Direitos humanos podem ficar fora da agenda da Rio+20

A antropóloga Iara Pietricovsky, do Instituto de Estudos Socioeconômicos (Inesc) que está acompanhando as discussões na ONU sobre o esboço das propostas, acusa o Vaticano de estar pressionando para que tudo o que tenha a ver com direitos da mulher seja retirado do documento que será discutido na Rio+20.
28/03/2012 11h52

Direitos humanos podem ficar fora da agenda da Rio+20

Antropóloga Iara Pietricovsky

*Da Agência Estado

Representantes de organizações da sociedade civil criticaram nesta terça-feira, em entrevista na sede das Nações Unidas, em Nova York, a retirada do tema dos direitos humanos da agenda da Rio+20, a conferência da ONU sobre desenvolvimento sustentável que será realizada em junho. Uma carta foi endereçada ao secretário-geral da Rio+20, o chinês Sha Zukang, expressando preocupação com "uma situação que ameaça gravemente os direitos de todas as pessoas e compromete a relevância das Nações Unidas".

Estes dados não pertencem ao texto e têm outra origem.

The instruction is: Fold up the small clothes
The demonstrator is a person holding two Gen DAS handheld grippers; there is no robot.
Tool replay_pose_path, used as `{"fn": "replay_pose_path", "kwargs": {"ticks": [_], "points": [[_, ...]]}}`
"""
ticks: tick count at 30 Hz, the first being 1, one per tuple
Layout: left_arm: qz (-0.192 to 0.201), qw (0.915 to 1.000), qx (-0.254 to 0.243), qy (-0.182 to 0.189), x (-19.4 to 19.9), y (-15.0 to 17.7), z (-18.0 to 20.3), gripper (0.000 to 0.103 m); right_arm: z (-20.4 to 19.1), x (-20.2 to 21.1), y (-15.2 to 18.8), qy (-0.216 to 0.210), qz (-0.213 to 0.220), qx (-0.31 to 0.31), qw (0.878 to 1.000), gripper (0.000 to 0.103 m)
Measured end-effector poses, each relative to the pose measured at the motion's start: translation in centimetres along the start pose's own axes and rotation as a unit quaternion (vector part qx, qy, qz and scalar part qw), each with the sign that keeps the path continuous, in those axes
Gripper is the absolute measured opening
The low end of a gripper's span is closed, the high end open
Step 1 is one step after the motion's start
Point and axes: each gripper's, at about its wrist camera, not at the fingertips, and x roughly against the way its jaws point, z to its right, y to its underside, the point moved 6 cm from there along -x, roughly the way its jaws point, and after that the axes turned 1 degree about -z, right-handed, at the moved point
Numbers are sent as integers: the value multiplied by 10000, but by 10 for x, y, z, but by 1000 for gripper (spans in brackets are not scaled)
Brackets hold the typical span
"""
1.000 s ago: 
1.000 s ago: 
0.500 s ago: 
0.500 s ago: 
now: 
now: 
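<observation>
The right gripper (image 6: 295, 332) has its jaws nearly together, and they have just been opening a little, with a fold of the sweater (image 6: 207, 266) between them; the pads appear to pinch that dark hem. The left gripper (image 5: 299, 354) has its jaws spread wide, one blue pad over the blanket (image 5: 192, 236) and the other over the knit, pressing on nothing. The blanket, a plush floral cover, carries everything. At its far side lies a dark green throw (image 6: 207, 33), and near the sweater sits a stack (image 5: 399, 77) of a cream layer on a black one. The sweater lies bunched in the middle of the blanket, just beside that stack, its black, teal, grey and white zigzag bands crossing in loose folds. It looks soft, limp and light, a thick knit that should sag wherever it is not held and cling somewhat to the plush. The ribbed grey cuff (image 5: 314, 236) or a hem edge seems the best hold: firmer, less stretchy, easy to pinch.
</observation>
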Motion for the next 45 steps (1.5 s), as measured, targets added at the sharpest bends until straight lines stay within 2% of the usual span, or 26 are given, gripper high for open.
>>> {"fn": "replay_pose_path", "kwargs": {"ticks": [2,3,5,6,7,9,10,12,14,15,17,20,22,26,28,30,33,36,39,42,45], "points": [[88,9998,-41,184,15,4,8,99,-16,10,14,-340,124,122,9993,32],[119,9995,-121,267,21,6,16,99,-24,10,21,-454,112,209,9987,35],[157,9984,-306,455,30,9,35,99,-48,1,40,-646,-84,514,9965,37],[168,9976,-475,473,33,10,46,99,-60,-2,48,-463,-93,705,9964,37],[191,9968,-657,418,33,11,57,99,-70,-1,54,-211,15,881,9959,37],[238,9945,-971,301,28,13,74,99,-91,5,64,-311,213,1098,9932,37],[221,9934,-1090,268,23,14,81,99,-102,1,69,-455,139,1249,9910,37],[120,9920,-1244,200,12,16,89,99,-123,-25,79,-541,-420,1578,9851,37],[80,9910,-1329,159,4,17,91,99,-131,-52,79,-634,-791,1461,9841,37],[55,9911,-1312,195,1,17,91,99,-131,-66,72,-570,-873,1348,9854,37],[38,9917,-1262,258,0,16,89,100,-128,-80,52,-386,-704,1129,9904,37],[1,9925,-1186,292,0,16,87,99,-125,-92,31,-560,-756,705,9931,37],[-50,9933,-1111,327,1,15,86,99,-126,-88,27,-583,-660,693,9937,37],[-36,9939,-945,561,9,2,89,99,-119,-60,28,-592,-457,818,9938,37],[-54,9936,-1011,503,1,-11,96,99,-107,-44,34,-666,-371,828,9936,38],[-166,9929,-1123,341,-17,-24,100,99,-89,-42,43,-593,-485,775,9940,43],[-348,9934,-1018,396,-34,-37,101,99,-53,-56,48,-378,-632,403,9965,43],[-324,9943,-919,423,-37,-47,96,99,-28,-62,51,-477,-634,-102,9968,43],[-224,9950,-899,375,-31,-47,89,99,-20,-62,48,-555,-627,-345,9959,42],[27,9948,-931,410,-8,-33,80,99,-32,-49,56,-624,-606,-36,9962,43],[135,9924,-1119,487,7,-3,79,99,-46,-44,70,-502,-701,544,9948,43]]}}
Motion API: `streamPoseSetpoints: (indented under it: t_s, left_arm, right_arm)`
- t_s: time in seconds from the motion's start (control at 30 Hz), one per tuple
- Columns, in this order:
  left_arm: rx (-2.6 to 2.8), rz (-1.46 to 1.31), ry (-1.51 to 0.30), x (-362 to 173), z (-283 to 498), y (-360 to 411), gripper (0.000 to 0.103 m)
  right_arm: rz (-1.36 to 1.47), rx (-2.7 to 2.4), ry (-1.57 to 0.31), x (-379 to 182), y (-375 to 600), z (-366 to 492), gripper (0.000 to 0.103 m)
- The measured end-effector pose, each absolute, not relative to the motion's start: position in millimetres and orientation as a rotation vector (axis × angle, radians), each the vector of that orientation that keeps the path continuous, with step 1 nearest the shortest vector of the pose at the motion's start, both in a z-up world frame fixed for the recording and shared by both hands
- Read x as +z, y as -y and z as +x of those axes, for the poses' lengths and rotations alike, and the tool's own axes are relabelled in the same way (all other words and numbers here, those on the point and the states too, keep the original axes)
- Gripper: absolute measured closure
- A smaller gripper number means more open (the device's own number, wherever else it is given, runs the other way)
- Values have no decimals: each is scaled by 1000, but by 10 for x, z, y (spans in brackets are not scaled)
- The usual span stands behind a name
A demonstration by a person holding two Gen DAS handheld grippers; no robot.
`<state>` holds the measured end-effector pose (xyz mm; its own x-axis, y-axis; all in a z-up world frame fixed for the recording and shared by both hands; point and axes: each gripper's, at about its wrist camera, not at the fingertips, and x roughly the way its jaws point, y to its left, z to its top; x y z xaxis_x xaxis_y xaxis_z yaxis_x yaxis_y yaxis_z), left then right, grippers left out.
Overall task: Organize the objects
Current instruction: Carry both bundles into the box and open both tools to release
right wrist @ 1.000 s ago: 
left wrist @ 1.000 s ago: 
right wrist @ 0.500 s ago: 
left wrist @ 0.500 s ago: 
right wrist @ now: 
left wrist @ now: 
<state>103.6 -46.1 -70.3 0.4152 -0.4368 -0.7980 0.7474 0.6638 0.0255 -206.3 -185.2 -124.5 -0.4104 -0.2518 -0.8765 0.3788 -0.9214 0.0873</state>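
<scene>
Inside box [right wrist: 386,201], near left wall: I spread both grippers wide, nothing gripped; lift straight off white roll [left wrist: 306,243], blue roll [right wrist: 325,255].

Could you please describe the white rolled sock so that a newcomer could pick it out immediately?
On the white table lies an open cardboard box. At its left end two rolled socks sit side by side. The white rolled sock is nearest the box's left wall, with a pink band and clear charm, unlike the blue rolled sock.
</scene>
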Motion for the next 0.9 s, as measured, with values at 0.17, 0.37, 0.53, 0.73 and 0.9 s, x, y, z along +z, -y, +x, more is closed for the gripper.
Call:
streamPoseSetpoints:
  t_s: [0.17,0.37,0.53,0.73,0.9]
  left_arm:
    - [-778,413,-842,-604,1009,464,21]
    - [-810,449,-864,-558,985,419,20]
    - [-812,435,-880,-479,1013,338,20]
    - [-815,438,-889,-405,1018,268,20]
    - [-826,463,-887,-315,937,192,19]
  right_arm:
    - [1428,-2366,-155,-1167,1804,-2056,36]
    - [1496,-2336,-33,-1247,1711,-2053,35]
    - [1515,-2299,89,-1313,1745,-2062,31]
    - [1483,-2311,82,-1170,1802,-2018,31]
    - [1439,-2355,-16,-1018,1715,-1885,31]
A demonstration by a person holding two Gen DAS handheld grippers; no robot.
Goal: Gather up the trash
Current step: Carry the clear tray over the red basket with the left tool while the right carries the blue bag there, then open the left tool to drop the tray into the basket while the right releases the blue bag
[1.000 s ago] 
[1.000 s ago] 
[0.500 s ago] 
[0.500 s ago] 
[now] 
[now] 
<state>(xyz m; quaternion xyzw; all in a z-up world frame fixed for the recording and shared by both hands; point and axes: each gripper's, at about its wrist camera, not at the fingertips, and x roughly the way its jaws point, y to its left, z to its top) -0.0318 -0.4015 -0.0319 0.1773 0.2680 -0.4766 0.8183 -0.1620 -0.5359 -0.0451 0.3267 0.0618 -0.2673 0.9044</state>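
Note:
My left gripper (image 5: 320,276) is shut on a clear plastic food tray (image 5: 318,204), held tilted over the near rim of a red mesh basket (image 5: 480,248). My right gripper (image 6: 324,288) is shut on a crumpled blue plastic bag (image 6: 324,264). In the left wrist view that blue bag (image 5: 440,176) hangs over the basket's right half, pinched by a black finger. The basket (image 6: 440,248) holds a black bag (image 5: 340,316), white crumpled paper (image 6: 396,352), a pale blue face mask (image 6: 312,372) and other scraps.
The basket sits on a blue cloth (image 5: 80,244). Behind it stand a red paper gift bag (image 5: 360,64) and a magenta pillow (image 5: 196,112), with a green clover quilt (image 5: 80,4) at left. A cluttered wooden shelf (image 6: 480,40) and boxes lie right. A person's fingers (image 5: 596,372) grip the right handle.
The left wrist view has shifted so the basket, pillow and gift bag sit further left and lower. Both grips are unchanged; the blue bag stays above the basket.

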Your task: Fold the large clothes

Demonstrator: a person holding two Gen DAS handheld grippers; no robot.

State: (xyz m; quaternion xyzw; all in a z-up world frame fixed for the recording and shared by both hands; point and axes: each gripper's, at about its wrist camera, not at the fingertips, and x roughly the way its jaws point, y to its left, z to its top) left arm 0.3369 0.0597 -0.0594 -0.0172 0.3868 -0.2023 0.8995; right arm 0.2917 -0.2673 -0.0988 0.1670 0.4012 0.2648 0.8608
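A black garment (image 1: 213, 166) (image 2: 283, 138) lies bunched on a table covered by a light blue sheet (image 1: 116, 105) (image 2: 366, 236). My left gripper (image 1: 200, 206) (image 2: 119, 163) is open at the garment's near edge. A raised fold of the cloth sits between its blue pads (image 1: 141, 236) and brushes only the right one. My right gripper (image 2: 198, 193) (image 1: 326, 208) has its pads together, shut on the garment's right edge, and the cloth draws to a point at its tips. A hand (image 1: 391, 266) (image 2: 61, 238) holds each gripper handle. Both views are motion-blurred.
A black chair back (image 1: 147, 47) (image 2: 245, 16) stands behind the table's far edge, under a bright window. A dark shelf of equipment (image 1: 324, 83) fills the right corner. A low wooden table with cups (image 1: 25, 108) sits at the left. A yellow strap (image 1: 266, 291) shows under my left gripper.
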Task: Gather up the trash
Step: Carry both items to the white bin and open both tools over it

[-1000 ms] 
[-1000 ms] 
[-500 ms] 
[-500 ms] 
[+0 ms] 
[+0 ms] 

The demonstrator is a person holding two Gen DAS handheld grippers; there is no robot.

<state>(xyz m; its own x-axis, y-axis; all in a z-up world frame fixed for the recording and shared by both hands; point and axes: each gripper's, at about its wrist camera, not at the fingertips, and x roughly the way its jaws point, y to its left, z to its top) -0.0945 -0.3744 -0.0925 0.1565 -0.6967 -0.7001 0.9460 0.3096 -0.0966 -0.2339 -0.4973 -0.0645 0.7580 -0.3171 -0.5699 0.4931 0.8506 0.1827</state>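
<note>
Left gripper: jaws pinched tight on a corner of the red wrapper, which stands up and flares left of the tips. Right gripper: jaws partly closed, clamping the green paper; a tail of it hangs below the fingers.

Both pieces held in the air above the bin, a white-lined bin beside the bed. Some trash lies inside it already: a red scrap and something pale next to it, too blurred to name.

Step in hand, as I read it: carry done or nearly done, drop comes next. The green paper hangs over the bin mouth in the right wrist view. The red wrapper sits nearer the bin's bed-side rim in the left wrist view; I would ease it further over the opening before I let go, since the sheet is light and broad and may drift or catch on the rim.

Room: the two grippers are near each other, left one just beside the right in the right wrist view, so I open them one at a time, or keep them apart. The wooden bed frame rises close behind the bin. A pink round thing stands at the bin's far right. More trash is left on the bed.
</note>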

"Surpreendentemente, estamos testemunhando uma tentativa de certos países de enfraquecer, limitar ou mesmo eliminar quase todas as referências a compromissos relacionados aos direitos humanos e a princípios de equidade do texto `O Futuro que Queremos', cuja versão final será o resultado da Rio+20", prossegue o texto.

A antropóloga Iara Pietricovsky, do Instituto de Estudos Socioeconômicos (Inesc), está acompanhando as discussões na ONU sobre o esboço das propostas. Para ela, a minuta que sucederá o chamado Rascunho Zero "virou um documento Frankenstein, com quase 200 páginas e cheio de colchetes (símbolo usado para indicar discordância)". Iara afirma que a falta de consenso poderá resultar em um retrocesso na Rio+20.

"Os países ricos não querem se comprometer com nada. Existe uma pressão forte dos EUA. Tudo o que se refere a afirmação de direitos e princípios acordados desde a Rio-92 poderá ser deletado", afirma a antropóloga, que acompanha as conferências da ONU desde 1992. "Estamos horrorizados e em choque com o que está acontecendo", afirmou Sascha Gabizon, da ONG Women in Europe for a Common Future, que participou da entrevista na sede das Nações Unidas com Tim Gore, da ONG Oxfam Internacional; Nathalie Rey, do Greenpeace Internacional; Anabella Rosembeg, da Confederação Internacional da União Sindical; e Anil Naidoo, da ONG Council of Canadians.

Iara disse que o Vaticano está pressionando para que tudo o que tenha a ver com direitos da mulher seja retirado do documento que será discutido na Rio+20. Segundo Anil Naidoo, a carta foi apoiada por mais de 500 organizações de 67 países. "Os direitos humanos precisam ser levados em conta se a Rio+20 quiser produzir um documento final legítimo com impactos positivos que todos nós esperamos", afirmou o representante da ONG `Council of Canadians'. Segundo Iara, está se configurando um "caso clássico em que um não acordo é melhor que um mau acordo".

O texto encaminhado a Zukang lembra que "das cinzas da Segunda Guerra Mundial, a humanidade se reuniu para erguer instituições com o objetivo de construir a paz e prosperidade para todos, evitando mais sofrimento e destruição". "A Declaração Universal dos Direitos Humanos espelha essa vontade coletiva, e a Organização das Nações Unidas foi criada para torná-lo realidade. De forma alarmante, essa instituição está agora sendo usada como plataforma para atacar os mesmos direitos que deve proteger, deixando as pessoas sem defesa e colocando a relevância da ONU em jogo".

Na carta, foram lembradas a ausência de referências ao direito à alimentação e nutrição adequadas, ao direito à água potável e limpa e ao saneamento básico, entre outros pontos: "Muitos Estados-membros estão se opondo a um texto que de fato leve os governos a se comprometerem com aquilo que dizem apoiar e com a promoção dos direitos humanos. Isto inclui compromissos dos Estados relacionados a questões financeiras, tecnológicas e outros meios de implementação de iniciativas relacionadas ao desenvolvimento sustentável nos países em desenvolvimento".

Por outro lado, prossegue o texto, "há fortes esforços relacionados ao fortalecimento dos investimentos do setor privado e de iniciativas para preencher a lacuna deixada pelo setor público". "Isso leva ao risco da privatização dos bens comuns - como a água - e ameaça o acesso a tais bens, que são fundamentais à garantia dos direitos de todos os cidadãos".